The survivors realize that they can make a fire. They melt more snow into drinking water and cook the human flesh to make it more palatable. The fires do not last long. Those who eat meat grow stronger as Liliana and Javier grow weaker. The old married couple huddle together and talk to keep their hopes alive. Javier relents and eats the human meat. After ten days of starvation, Liliana finally concedes too.
The opening passages of the book provide a point of contrast to the story of the aftermath of the crash. The brief history of Uruguay, the description of rugby’s role in the society, and the outlining of the class differences which separate many Uruguayans are important issues at the beginning of the book, but they soon become irrelevant. The stories of boys flirting with girls, driving sports cars, or learning how to run farms mean nothing when they are starving to death on the side of a mountain. By including these passages at the beginning of the story, the author illustrates the extreme divide between the comfortable middle-class lives of many of the passengers and the extreme situation they face after the crash. The contrast between the two shows how quickly social issues can dissolve into meaningless disputes when people find themselves in a life-threatening situation.
Meanwhile, Liliana Methol emerges as one of the most important figures in the story. She is the last of the survivors to consume human flesh which makes her the most able to balance her desperation with her morality. She abstains for so long but does not judge others for doing so. Her choice to not eat human meat is a personal decision she cannot maintain.

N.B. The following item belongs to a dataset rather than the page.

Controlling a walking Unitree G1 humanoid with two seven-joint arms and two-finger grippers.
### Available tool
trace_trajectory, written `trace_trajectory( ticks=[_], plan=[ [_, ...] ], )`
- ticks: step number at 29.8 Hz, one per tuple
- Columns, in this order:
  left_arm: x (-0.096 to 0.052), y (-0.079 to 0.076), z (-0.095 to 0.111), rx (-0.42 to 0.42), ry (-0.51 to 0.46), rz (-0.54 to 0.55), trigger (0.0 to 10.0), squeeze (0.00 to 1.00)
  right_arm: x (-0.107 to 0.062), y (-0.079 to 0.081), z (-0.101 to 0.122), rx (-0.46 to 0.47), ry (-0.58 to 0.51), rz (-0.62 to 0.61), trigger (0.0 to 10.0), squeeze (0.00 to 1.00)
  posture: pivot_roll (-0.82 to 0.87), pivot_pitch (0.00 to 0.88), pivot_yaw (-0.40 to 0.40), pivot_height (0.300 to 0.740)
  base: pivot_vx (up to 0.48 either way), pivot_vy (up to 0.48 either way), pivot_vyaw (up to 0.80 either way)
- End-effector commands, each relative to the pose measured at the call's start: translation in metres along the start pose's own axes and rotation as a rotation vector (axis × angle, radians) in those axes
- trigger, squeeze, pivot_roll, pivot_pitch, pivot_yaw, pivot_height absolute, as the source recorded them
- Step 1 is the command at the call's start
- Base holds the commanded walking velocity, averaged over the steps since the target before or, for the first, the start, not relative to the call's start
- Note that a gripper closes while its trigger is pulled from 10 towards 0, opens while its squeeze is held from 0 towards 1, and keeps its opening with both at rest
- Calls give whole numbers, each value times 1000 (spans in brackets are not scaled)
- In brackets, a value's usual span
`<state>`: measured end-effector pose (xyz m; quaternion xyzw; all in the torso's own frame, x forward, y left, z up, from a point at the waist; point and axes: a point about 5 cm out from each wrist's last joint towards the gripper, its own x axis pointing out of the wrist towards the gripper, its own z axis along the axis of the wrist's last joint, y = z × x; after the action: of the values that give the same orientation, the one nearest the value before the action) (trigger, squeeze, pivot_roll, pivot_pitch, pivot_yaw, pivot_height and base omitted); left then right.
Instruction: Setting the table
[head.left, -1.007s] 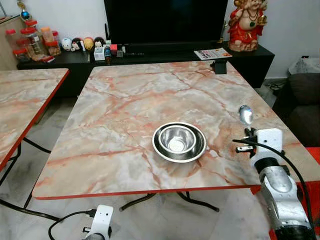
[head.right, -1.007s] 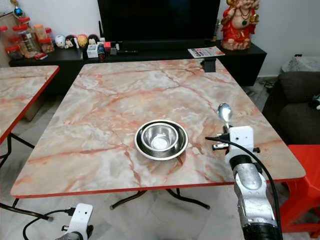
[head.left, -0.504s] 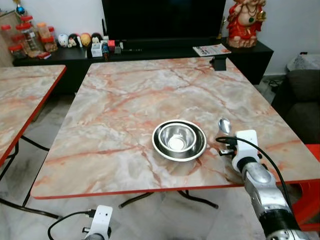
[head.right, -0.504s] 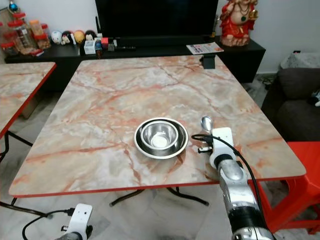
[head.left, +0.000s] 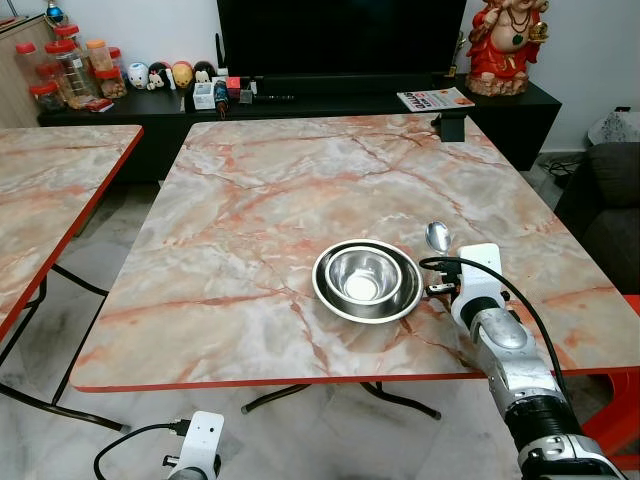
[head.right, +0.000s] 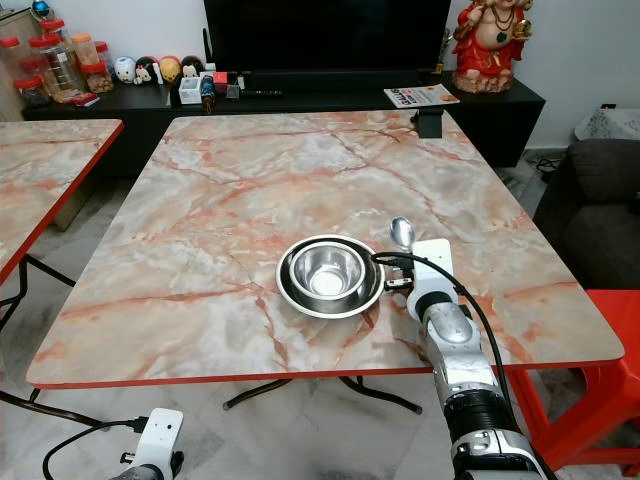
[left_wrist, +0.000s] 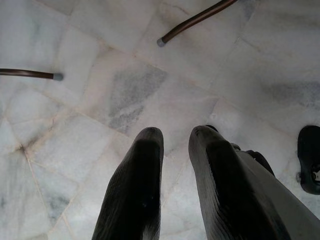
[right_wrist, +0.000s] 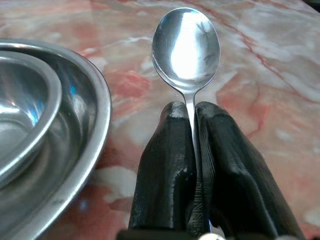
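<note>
A steel bowl (head.left: 365, 275) sits inside a steel plate (head.left: 330, 300) near the front of the marble table (head.left: 250, 200). My right gripper (right_wrist: 192, 112) is shut on the handle of a silver spoon (right_wrist: 186, 42). The spoon's bowl points away from me and upward. The spoon (head.left: 437, 236) is held just to the right of the plate's rim, low over the tabletop. My left gripper (left_wrist: 175, 132) hangs idle over the tiled floor, a narrow gap between its fingers and nothing in them.
A second marble table (head.left: 40, 200) stands to the left. A small black box (head.left: 452, 125) sits at the table's far right edge. Behind are a TV cabinet with jars (head.left: 70, 70) and a red statue (head.left: 515, 45). A red stool (head.right: 600, 340) and dark sofa (head.right: 600, 190) are at right.
My right gripper has carried the spoon leftward and nearer, from the table's right side to just beside the plate. The camera view has also shifted slightly.
</note>
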<state>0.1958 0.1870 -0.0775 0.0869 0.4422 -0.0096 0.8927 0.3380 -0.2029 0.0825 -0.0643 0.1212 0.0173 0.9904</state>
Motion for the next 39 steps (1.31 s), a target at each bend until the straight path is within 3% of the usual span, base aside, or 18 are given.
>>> trace_trajectory(
  ticks=[1,5,6,7,11,25,39],
  plan=[
    [0,3,1,2,5,10,10000,0,2,-4,8,2,-32,-21,10000,0,-67,0,6,728,0,0,0],
    [0,4,2,5,2,10,10000,0,2,-9,22,18,-94,-59,10000,0,-68,0,9,728,60,0,0],
    [1,4,2,6,2,10,10000,0,2,-10,31,34,-143,-64,10000,0,-68,0,10,728,244,0,0],
    [1,4,2,6,2,10,10000,0,0,-13,54,57,-268,-73,10000,0,-68,0,10,728,244,0,0],
    [0,4,2,5,4,9,10000,0,-3,-17,75,60,-351,-94,10000,0,-68,0,10,728,244,0,0],
    [1,3,3,4,0,9,10000,0,-7,-19,74,63,-372,-105,10000,0,-72,0,13,728,245,0,0],
    [1,5,5,6,-1,12,10000,0,-5,-9,71,55,-354,-85,10000,0,-70,0,17,728,249,0,0]
  ],
)
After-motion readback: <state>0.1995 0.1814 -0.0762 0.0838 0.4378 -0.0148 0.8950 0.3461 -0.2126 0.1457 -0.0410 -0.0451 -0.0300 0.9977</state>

The thought of spending the rest of her life with her husband Javier is too valuable to her to lose. Her decision shows how each character must balance the breaking of social taboos with the possibility offered by staying alive. Liliana reaches her breaking point and accepts the meat only after a long and tortuous debate with herself. She does not arrive at the decision easily, which shows the stakes involved. Liliana is a maternal figure for the young men suddenly shorn of any family support. Her role as the moral center of the story is revealed by her conflicted acceptance of the only viable food source, and by the understanding and affection she provides to the complete strangers around her. Liliana is one of the book’s few unimpeachable characters.

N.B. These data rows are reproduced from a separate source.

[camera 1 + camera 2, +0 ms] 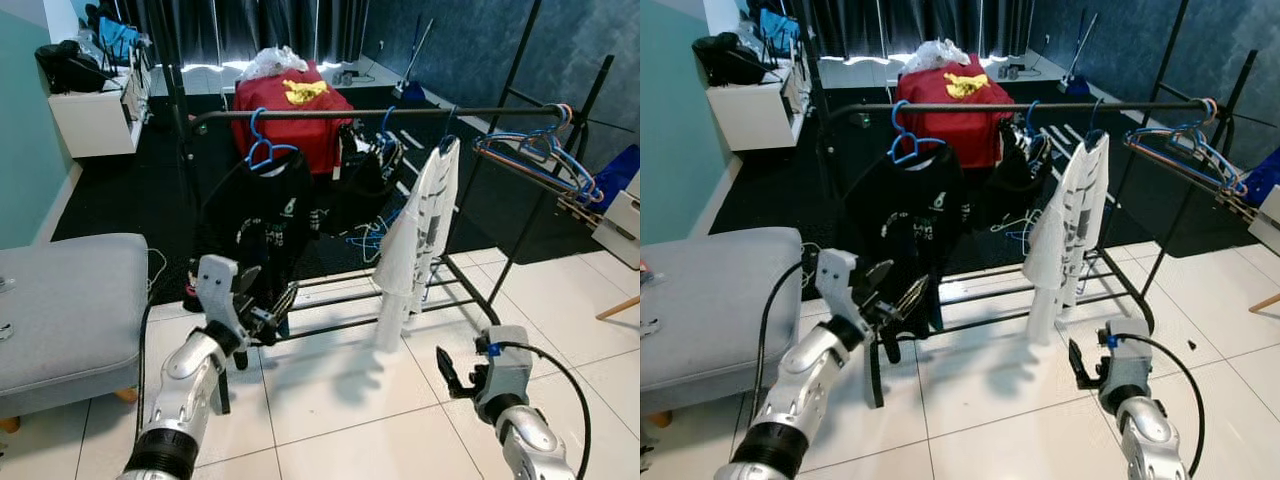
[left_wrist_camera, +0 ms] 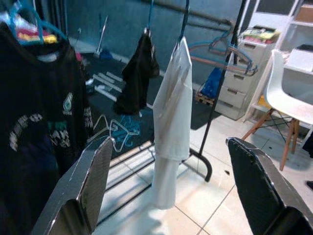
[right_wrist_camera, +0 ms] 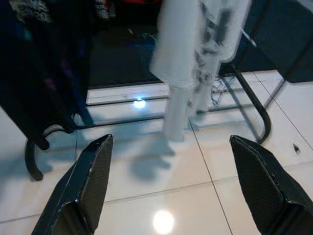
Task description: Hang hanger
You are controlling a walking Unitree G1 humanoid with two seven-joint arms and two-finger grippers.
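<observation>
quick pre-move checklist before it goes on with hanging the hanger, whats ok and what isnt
1. Left pincer empty and open: ok, both fingers apart, nothing between them.
2. Right pincer empty and open: ok, held low over the white tiles.
3. Hanger in hand to hang: not ok, neither pincer holds one.
4. Rail has free space: ok, bare stretch between the black shirt and the white garment.
5. Spare hangers within reach: cannot tell; they hang at the rail's right end.

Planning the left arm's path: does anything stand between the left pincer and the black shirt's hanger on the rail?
Nothing visible does. The left pincer is open and empty beside the black shirt; its blue hanger hooks the rail straight above.
</observation>
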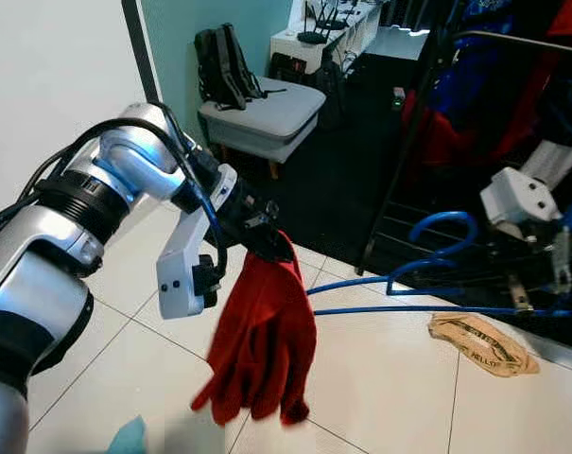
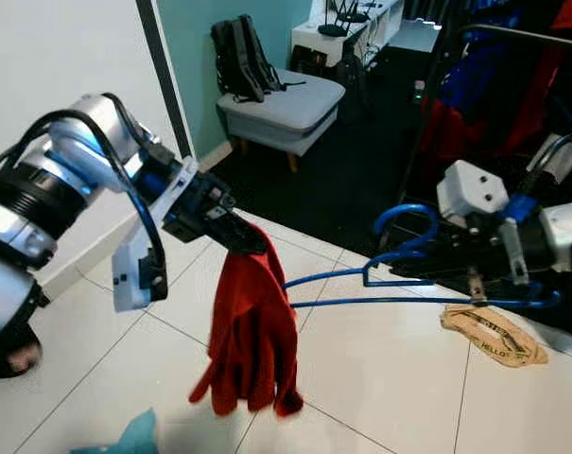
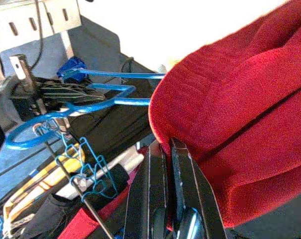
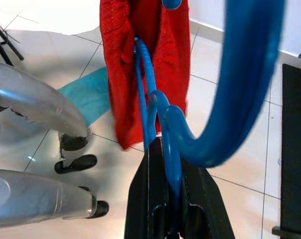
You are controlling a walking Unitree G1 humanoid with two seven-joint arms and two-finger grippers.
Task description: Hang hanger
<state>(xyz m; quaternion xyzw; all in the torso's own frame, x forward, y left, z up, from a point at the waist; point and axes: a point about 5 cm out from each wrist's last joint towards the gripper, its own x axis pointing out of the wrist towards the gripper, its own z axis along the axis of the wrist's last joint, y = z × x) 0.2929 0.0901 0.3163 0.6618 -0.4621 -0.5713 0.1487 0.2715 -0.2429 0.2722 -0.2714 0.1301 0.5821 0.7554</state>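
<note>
A blue wire hanger (image 2: pixel 390 303) lies level in the air over the tiled floor, hook (image 1: pixel 442 224) upward. My right gripper (image 2: pixel 408 267) is shut on it just below the hook; the right wrist view shows the black fingers (image 4: pixel 155 199) clamped on the blue wire. A red cloth (image 1: pixel 262 340) drapes from the hanger's left end. My left gripper (image 1: pixel 267 236) is shut on the cloth's top edge, its fingers (image 3: pixel 157 169) pinching the red fabric (image 3: pixel 230 124). The clothes rail (image 1: pixel 522 43) with red and blue garments stands at the far right.
A grey padded bench (image 1: pixel 262 113) carrying a black backpack (image 1: pixel 227 66) stands at the back. On the floor lie a brown paper bag (image 1: pixel 482 343) under the hanger and a teal cloth (image 1: pixel 130 437) near my feet. A white wall (image 1: pixel 49 76) runs along the left.
</note>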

Another major character who emerges here is Marcelo Perez, the captain of the rugby team. On the rugby pitch, he is the leader who holds the team together. Off the pitch, he organizes the trip to Chile. Although the crash provides him with the opportunity to exercise his role as the leader of the group, Perez struggles with the responsibility. He never intended to lead his team in so extreme a situation. Moreover, he feels guilty over having organized the trip and complicit in every death. His emotions and pain overwhelm his capacity for leadership. Perez is put to the test in the most extreme environment possible and cannot live up to the expectations he places on himself—and which he believes others place on him. Perez cannot be the leader he wants to be, and this failure breaks him. He is as much a victim of the plane crash as he is a victim of the social and psychological circumstances which follow.